MATERIAL PROVIDED Block Start

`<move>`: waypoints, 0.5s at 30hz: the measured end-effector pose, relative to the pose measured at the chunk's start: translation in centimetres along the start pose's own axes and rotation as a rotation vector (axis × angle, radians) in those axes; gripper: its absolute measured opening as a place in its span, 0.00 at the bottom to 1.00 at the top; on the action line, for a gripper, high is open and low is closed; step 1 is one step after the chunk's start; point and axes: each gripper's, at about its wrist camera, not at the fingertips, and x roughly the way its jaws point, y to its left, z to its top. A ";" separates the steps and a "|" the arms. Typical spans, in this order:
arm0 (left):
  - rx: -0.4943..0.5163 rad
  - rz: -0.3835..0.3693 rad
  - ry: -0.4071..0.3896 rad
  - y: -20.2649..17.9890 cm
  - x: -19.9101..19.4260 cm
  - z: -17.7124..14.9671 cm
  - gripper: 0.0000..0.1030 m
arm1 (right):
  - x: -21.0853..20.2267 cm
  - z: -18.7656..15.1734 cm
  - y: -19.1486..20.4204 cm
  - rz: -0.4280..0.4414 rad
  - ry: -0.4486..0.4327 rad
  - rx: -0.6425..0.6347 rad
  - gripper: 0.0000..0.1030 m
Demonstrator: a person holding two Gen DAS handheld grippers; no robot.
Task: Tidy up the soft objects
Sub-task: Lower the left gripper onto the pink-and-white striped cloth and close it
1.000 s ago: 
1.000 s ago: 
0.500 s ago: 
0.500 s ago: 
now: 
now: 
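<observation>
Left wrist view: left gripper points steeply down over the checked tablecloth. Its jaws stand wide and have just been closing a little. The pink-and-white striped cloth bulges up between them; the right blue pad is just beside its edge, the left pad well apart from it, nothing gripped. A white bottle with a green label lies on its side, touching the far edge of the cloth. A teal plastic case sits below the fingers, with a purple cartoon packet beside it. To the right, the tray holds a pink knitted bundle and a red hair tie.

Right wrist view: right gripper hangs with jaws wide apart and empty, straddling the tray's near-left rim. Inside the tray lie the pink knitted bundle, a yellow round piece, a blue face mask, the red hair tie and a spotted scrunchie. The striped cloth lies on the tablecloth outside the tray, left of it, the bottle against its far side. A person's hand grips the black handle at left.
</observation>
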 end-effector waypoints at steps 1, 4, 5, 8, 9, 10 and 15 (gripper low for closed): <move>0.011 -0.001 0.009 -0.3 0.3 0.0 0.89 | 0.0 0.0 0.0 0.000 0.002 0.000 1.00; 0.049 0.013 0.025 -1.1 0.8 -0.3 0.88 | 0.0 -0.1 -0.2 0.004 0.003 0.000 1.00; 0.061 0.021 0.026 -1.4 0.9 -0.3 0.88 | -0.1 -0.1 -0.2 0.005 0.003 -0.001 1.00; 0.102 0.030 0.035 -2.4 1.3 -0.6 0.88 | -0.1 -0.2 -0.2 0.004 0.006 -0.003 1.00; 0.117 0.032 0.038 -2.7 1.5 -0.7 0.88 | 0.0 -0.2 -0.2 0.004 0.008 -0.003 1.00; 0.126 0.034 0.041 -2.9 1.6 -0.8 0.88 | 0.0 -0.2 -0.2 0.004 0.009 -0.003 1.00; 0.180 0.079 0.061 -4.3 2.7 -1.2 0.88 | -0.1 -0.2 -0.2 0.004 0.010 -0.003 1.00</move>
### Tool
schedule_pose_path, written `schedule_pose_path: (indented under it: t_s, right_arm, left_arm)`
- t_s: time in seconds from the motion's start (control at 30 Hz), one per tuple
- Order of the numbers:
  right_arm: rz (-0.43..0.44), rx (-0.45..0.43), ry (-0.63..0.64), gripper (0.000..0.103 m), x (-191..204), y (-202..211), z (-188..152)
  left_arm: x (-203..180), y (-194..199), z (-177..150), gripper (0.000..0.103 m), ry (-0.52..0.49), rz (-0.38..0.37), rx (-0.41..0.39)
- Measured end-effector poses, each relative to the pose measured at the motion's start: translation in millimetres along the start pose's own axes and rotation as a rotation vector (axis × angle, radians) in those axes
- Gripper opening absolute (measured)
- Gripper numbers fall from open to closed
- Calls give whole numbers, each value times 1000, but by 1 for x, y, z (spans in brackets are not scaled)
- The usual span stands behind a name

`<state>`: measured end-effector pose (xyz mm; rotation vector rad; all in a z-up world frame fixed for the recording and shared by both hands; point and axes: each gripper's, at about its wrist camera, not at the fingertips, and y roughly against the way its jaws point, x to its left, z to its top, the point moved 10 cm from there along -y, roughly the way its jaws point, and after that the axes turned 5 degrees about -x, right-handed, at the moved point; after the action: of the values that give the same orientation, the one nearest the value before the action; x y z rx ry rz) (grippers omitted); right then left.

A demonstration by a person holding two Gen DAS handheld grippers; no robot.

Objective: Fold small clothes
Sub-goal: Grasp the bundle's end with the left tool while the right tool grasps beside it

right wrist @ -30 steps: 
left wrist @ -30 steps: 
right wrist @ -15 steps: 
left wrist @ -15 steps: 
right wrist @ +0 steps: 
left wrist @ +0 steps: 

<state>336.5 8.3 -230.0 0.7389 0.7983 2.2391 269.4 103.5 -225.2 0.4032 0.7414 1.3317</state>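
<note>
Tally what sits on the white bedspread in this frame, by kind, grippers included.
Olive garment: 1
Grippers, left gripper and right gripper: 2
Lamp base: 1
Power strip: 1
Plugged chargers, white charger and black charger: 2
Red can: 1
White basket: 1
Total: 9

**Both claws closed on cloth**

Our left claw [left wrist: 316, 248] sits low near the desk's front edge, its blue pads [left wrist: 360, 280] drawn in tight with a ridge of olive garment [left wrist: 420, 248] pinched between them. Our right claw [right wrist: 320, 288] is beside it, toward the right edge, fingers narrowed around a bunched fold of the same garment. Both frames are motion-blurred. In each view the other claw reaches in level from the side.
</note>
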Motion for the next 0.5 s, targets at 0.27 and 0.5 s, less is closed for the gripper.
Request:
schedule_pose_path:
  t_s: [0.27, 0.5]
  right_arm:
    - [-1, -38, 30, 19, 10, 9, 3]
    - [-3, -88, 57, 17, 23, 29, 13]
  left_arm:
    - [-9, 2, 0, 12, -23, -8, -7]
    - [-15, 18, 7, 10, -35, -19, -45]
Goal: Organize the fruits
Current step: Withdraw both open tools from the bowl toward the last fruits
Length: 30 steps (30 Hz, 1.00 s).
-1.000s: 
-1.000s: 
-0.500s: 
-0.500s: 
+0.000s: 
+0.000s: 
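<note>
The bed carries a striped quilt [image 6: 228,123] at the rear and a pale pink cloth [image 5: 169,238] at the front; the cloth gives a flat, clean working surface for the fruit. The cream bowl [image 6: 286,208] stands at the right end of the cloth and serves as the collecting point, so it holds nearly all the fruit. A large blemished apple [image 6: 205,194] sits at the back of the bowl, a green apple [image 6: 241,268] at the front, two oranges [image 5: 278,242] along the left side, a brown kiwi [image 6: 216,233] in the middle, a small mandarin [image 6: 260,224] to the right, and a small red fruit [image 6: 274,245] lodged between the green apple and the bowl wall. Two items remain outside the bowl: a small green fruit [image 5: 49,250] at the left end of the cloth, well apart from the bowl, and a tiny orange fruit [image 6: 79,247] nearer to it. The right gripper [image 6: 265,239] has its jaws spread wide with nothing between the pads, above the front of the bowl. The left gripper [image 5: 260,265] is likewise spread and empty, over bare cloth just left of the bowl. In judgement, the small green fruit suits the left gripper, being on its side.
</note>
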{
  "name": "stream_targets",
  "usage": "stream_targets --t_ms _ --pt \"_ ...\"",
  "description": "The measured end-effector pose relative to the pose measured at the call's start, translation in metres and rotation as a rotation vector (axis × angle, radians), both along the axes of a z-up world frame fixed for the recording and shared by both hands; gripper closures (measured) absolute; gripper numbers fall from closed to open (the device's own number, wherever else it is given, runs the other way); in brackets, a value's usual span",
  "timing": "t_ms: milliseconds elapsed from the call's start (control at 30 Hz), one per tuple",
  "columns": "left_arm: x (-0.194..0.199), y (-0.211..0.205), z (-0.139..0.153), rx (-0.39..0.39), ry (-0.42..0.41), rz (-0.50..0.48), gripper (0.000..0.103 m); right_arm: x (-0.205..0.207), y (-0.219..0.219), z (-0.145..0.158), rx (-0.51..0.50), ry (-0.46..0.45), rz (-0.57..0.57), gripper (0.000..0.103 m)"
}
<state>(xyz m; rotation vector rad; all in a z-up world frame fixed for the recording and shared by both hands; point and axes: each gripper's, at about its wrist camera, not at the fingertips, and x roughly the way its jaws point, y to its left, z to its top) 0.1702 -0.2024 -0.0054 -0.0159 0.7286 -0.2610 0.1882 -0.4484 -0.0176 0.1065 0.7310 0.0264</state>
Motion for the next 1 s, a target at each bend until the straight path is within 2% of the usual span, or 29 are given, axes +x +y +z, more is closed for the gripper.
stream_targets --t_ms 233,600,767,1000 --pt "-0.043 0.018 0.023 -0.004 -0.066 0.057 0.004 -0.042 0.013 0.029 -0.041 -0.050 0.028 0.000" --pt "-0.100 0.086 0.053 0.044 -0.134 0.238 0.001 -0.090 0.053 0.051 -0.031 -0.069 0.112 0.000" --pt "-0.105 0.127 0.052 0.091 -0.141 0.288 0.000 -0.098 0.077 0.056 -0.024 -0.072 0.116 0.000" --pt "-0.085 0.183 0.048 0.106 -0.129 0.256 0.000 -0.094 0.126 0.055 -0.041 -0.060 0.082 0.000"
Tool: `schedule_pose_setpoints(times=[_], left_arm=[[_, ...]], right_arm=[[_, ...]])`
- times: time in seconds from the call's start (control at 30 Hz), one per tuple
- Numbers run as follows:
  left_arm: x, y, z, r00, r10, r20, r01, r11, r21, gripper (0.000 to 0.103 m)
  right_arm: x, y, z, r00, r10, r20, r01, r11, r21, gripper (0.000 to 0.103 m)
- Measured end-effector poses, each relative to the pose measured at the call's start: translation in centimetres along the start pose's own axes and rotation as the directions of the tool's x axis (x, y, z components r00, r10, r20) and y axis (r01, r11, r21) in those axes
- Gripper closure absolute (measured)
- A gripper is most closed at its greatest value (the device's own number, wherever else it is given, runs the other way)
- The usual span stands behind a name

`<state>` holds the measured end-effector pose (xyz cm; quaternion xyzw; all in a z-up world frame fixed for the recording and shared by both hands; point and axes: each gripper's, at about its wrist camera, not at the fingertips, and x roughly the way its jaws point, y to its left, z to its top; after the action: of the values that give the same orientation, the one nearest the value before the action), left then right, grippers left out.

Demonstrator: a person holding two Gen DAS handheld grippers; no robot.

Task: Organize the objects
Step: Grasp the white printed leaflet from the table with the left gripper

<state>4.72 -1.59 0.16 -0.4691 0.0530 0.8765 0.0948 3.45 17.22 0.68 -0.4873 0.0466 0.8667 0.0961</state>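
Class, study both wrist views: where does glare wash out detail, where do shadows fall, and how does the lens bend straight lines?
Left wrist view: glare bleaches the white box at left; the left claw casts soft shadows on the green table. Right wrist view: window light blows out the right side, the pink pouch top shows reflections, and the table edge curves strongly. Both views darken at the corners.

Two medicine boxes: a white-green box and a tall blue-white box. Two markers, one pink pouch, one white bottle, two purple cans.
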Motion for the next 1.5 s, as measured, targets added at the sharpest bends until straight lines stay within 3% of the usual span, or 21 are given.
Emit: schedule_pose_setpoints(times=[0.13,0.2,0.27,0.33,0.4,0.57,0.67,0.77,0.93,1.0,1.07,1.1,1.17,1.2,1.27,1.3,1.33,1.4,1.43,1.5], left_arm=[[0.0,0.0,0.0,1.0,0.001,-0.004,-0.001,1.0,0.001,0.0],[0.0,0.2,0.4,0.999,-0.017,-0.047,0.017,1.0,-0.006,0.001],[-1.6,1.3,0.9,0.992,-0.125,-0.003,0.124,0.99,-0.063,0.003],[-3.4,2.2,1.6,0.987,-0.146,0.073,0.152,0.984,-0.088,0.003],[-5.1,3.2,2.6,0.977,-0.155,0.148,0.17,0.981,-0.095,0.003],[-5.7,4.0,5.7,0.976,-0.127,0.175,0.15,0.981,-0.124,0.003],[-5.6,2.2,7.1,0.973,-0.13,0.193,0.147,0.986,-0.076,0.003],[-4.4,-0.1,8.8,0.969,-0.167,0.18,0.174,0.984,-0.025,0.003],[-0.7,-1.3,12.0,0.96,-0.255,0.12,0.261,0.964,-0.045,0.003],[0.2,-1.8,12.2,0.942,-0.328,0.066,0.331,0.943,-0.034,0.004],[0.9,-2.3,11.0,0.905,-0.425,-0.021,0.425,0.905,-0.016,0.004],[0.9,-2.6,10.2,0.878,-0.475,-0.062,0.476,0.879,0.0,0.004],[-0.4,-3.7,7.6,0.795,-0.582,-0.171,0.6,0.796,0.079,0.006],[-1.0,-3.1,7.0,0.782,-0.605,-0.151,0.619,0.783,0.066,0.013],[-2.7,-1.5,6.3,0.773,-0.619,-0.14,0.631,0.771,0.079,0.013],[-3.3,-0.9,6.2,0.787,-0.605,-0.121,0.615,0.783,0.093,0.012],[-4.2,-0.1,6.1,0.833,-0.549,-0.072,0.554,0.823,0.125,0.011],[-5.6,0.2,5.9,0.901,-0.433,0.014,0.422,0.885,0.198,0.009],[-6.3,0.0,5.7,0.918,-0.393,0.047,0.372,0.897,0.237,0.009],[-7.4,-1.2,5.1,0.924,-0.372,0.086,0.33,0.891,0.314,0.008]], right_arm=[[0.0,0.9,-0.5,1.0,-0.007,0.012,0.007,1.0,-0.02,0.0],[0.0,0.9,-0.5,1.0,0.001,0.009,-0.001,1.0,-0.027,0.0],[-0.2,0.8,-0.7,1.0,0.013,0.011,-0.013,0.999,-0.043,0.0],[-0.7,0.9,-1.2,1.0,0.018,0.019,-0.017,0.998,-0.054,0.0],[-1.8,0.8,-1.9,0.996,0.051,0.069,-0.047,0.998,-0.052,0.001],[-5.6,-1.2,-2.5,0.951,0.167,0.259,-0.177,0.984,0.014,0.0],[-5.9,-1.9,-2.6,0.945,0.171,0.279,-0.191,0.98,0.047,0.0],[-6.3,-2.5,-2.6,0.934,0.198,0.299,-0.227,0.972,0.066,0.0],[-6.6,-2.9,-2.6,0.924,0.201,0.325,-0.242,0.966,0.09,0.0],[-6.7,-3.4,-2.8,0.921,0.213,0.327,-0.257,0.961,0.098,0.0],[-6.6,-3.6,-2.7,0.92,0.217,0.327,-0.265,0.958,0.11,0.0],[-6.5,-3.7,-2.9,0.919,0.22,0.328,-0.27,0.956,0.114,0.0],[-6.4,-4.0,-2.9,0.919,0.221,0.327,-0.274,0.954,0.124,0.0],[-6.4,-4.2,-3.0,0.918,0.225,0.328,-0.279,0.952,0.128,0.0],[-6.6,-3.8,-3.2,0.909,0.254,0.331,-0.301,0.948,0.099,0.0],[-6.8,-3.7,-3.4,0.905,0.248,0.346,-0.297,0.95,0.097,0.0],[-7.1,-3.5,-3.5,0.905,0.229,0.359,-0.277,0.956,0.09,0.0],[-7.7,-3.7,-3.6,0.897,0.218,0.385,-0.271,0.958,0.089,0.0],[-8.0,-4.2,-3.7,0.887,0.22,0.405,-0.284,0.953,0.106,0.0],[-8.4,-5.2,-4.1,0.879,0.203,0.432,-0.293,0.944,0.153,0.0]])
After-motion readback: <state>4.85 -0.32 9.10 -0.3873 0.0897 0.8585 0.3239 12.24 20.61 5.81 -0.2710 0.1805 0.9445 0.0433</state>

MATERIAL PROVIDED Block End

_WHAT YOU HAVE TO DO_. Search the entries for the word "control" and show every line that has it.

_THE ANSWER_.
- t_s: time in seconds from the motion's start (control at 30 Hz), one per tuple
  "timing": "t_ms: milliseconds elapsed from the call's start (control at 30 Hz), one per tuple",
- times: time in seconds from the call's start (control at 30 Hz), one per tuple

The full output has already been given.